* **WORK REQUIRED**
Would you please return the data below verbatim, without its pictures?

* **SUPPLIED MATERIAL**
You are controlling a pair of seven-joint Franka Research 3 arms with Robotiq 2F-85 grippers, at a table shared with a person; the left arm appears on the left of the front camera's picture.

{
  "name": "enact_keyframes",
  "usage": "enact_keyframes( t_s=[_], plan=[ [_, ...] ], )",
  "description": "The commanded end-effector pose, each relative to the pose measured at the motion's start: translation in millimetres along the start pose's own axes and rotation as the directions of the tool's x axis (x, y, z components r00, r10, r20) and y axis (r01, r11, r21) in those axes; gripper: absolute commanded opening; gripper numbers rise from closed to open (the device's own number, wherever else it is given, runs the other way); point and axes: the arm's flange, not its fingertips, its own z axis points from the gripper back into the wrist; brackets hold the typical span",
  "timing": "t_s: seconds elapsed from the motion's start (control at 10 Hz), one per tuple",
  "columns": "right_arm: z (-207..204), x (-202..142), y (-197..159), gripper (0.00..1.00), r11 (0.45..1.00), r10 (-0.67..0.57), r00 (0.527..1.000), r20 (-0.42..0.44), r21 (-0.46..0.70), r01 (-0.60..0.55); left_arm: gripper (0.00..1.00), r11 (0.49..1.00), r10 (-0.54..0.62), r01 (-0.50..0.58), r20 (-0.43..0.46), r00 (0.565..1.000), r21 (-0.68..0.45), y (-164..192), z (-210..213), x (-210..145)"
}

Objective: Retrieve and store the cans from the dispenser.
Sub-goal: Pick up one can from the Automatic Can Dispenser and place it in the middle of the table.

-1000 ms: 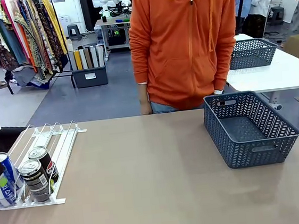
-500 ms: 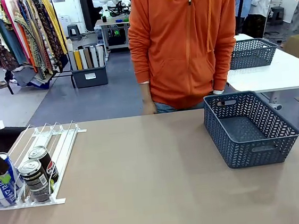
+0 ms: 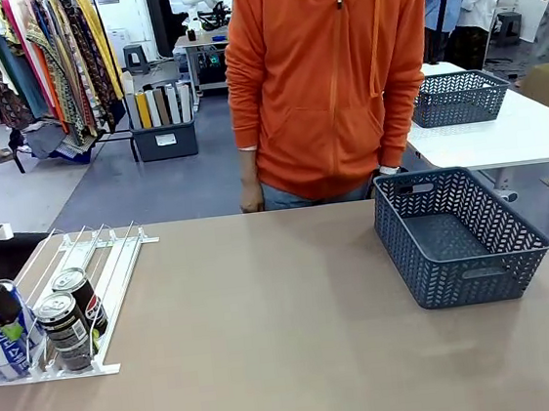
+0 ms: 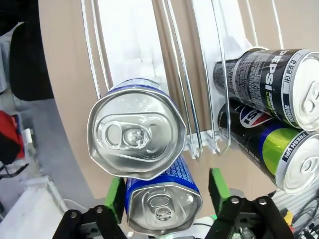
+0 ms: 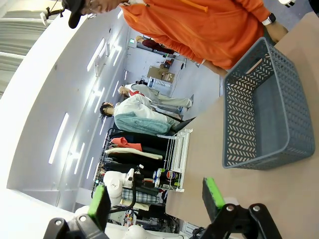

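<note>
Far left of the table [image 3: 267, 324], the white wire rack [image 3: 113, 262] has all its cans [image 3: 63, 321] stacked at its low near end against the stoppers. Two blue ones are in the left lane, two black cola cans [image 4: 271, 77] in the lane to their right. Progress looks like zero: four cans in the rack, none stored, so every can is left to do. The step in hand is likely the first pick. The left gripper [image 4: 167, 191] is at the left lane with its jaws either side of the near blue can [image 4: 162, 204], partly open. One green pad [image 4: 115, 198] sits against the can's side, the other pad [image 4: 218, 184] just beside it with a sliver of gap, so it is not clamped and nothing is lifted. The second blue can [image 4: 135, 133] rests right behind the near one, touching it. Mid table is bare, and a person [image 3: 330, 82] in an orange hoodie stands at the far edge, hands down. On the right, the dark grey basket [image 3: 459, 279] has no can in it. The right gripper [image 5: 155, 199] hangs wide open, holding nothing, well apart from the rack.
</note>
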Motion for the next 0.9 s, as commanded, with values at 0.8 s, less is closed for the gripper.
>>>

* **FINISHED TASK**
You are controlling a pair of seven-joint Franka Research 3 arms with Robotiq 2F-85 grippers, at a table shared with a person; the left arm appears on the left of the front camera's picture.

{
  "name": "enact_keyframes",
  "usage": "enact_keyframes( t_s=[_], plan=[ [_, ...] ], )",
  "description": "The commanded end-effector pose, each relative to the pose measured at the motion's start: translation in millimetres along the start pose's own axes and rotation as the directions of the tool's x axis (x, y, z components r00, r10, r20) and y axis (r01, r11, r21) in those axes; gripper: absolute commanded opening; gripper numbers rise from closed to open (the device's own number, wherever else it is given, runs the other way); point and axes: the arm's flange, not its fingertips, its own z axis points from the gripper back into the wrist; brackets hold the typical span",
  "timing": "t_s: seconds elapsed from the motion's start (control at 10 Hz), one per tuple",
  "columns": "right_arm: z (-207..204), x (-202..142), y (-197..159), gripper (0.00..1.00), r11 (0.45..1.00), r10 (-0.67..0.57), r00 (0.527..1.000), r20 (-0.42..0.44), r21 (-0.46..0.70), r01 (-0.60..0.55); left_arm: gripper (0.00..1.00), r11 (0.49..1.00), r10 (-0.54..0.62), r01 (-0.50..0.58), r20 (-0.43..0.46), r00 (0.565..1.000), r21 (-0.68..0.45), y (-164..192), z (-210..213), x (-210..145)"
}

Objective: Retrieve and store the cans from the dispenser.
Sub-goal: Pick up one can from the Automatic Can Dispenser and place it in the middle of the table.

-1000 ms: 
-500 ms: 
+0 ms: 
+0 ms: 
+0 ms: 

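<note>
Far left of the table [image 3: 267, 324], the white wire rack [image 3: 113, 262] has all its cans [image 3: 63, 321] stacked at its low near end against the stoppers. Two blue ones are in the left lane, two black cola cans [image 4: 271, 77] in the lane to their right. Progress looks like zero: four cans in the rack, none stored, so every can is left to do. The step in hand is likely the first pick. The left gripper [image 4: 167, 191] is at the left lane with its jaws either side of the near blue can [image 4: 162, 204], partly open. One green pad [image 4: 115, 198] sits against the can's side, the other pad [image 4: 218, 184] just beside it with a sliver of gap, so it is not clamped and nothing is lifted. The second blue can [image 4: 135, 133] rests right behind the near one, touching it. Mid table is bare, and a person [image 3: 330, 82] in an orange hoodie stands at the far edge, hands down. On the right, the dark grey basket [image 3: 459, 279] has no can in it. The right gripper [image 5: 155, 199] hangs wide open, holding nothing, well apart from the rack.
</note>
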Motion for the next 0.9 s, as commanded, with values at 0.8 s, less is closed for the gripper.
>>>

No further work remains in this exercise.